The results of the experiments suggest that the information people take into account while making a decision is influenced by their desires and motivations. They found increases in pupil diameter when participants made beneficial errors (i.e., chose the highest paying side when it was the wrong answer) that indicate dishonest behavior. The arousal results indicated that the decision to cheat is mainly made before information is presented. As a result, people experience a dissonance between the possibility of obtaining personal gain and the desire to maintain a positive self-image, but because of self-serving perception distortion mechanisms, they are not totally aware of this.
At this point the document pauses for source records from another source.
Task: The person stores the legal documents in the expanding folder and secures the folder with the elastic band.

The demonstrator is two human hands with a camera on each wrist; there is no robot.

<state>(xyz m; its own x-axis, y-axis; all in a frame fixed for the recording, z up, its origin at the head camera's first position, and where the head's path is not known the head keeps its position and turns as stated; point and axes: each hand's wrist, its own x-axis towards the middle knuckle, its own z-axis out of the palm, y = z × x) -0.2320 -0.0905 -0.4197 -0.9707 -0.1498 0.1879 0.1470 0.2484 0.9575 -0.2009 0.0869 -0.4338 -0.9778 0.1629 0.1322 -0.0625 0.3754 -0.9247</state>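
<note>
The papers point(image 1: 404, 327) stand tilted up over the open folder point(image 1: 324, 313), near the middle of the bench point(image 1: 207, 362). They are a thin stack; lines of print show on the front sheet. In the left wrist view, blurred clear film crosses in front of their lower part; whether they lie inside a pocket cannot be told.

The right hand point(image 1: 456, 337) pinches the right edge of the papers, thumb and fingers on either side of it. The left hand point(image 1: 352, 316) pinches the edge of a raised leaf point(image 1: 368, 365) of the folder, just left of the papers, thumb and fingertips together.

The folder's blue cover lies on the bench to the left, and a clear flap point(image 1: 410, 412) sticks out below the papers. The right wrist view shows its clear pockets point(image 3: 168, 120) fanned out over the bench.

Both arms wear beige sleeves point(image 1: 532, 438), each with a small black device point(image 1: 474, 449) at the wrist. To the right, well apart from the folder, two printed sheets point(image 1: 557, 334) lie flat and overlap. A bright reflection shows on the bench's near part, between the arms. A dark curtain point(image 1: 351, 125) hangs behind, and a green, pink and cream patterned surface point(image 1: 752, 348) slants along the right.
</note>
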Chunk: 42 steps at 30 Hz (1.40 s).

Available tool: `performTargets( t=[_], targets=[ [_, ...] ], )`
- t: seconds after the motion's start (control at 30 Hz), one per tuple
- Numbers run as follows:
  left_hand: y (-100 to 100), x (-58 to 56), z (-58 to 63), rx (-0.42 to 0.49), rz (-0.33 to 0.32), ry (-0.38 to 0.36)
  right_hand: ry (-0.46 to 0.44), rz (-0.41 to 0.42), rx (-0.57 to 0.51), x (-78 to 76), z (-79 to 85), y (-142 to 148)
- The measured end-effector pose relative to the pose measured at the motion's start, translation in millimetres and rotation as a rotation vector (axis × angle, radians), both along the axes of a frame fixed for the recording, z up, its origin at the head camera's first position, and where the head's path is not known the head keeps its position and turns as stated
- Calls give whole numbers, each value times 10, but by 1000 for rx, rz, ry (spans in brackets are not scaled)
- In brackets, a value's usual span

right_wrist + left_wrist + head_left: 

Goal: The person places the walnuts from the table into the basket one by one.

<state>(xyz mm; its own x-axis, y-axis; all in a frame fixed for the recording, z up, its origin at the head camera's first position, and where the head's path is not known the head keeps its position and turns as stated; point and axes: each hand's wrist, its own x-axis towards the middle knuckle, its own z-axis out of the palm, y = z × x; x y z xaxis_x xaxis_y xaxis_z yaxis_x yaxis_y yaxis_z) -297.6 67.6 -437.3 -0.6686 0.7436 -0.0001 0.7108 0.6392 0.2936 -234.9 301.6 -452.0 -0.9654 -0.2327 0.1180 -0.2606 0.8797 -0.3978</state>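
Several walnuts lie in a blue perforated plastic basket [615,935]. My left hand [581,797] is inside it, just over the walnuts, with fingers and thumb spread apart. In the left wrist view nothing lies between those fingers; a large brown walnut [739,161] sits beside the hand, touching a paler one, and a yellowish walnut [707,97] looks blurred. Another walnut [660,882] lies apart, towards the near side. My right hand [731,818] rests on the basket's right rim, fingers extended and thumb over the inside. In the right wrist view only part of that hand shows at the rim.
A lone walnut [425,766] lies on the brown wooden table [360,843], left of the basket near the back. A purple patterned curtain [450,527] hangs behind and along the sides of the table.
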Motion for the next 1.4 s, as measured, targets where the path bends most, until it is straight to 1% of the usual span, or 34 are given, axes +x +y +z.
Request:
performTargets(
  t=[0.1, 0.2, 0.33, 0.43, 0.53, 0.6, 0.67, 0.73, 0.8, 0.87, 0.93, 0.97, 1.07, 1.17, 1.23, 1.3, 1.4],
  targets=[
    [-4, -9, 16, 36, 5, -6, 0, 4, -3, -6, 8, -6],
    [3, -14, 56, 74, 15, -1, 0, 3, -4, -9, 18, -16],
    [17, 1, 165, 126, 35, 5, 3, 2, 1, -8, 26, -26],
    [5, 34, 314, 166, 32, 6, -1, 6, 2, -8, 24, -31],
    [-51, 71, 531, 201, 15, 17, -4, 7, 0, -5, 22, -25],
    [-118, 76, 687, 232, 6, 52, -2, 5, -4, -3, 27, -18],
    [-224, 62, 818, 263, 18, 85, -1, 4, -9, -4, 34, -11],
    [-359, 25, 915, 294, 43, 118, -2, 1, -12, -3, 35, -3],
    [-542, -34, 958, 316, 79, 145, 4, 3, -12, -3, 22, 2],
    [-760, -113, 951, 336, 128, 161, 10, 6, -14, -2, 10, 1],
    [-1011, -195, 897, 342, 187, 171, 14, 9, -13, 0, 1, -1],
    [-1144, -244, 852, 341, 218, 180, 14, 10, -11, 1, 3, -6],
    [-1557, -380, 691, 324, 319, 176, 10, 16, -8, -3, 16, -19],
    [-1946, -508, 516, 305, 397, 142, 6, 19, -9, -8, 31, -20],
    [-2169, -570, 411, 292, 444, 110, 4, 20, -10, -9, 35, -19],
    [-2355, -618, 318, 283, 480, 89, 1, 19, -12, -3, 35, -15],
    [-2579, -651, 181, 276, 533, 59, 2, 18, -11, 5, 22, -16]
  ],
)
Hochman et al noticed that physiological arousal did not decrease in response to cheating over the trials in this study. This suggests that the ethical dissonance was not diminished with repeated experience of dishonest responses. It seems that although our pre-emptive biases and motivated reasoning mechanisms work hard to create a reality that justifies selfish behavior, at a pre-consciousness level people still seem to “know” that their behavior is wrong.
The authors conclude that both self-maintenance theory and bounded ethicality serve as complementary accounts of how people resolve the conflict between their desire to increase gain and the desire to maintain a positive moral self. Arousal is increased in cheating responses, thus indicating some level of awareness, which is in line with the self-maintenance approach. At the same time, there is evidence for attentional biases that lead people to be less likely to become aware that their desired answers are wrong.